__Supplied material__:

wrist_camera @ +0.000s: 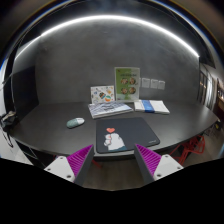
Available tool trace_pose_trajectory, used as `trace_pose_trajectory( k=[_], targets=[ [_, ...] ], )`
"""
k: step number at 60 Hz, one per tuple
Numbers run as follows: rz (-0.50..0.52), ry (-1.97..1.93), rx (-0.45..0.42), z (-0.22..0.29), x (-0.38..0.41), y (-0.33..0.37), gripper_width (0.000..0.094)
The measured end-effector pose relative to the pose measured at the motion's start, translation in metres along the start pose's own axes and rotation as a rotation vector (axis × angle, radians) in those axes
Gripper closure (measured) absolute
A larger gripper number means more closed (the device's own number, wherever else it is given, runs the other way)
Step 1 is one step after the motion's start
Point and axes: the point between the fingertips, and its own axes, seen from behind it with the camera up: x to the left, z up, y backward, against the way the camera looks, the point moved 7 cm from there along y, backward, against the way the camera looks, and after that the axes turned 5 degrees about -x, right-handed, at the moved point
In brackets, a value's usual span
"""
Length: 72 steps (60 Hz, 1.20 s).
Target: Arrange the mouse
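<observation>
Dark and matte, the tabletop [45, 125] spreads wide under a dim room with a long strip of light [110, 20] curving overhead. Nearest, the gripper [114, 160] is held low and level over the near edge of the table, its two fingers spread well apart with nothing between them, their magenta pads [80, 157] facing inward. Just ahead of the fingers lies a dark rectangular mouse pad [135, 128], flat, with a pale printed figure and a small red heart on it. Left of the pad and apart from it sits the mouse [75, 122], small, rounded and pale. Farther back, papers and booklets [108, 108] lie spread, and a green printed card [127, 83] stands upright against the grey wall.
</observation>
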Motion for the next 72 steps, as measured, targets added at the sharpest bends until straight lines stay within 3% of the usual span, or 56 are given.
trace_pose_trajectory(
  k=[12,19,37,44,45,46,47,72],
  targets=[
    [0.112,-0.014,0.007,0.006,0.036,-0.037,0.0103],
    [0.236,0.011,0.015,0.002,0.079,-0.08,0.0104],
    [0.455,0.13,0.151,-0.018,0.187,-0.19,0.0108],
    [0.437,0.128,0.195,-0.022,0.203,-0.227,0.0105],
    [0.429,0.131,0.186,-0.02,0.205,-0.232,0.0045],
    [0.421,0.137,0.179,-0.018,0.207,-0.237,0.0119],
    [0.413,0.141,0.182,-0.017,0.208,-0.241,0.0122],
    [0.211,0.079,0.244,0.018,0.256,-0.324,0.0107]
  ],
)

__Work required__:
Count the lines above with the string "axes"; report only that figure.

__Output for this task__:
2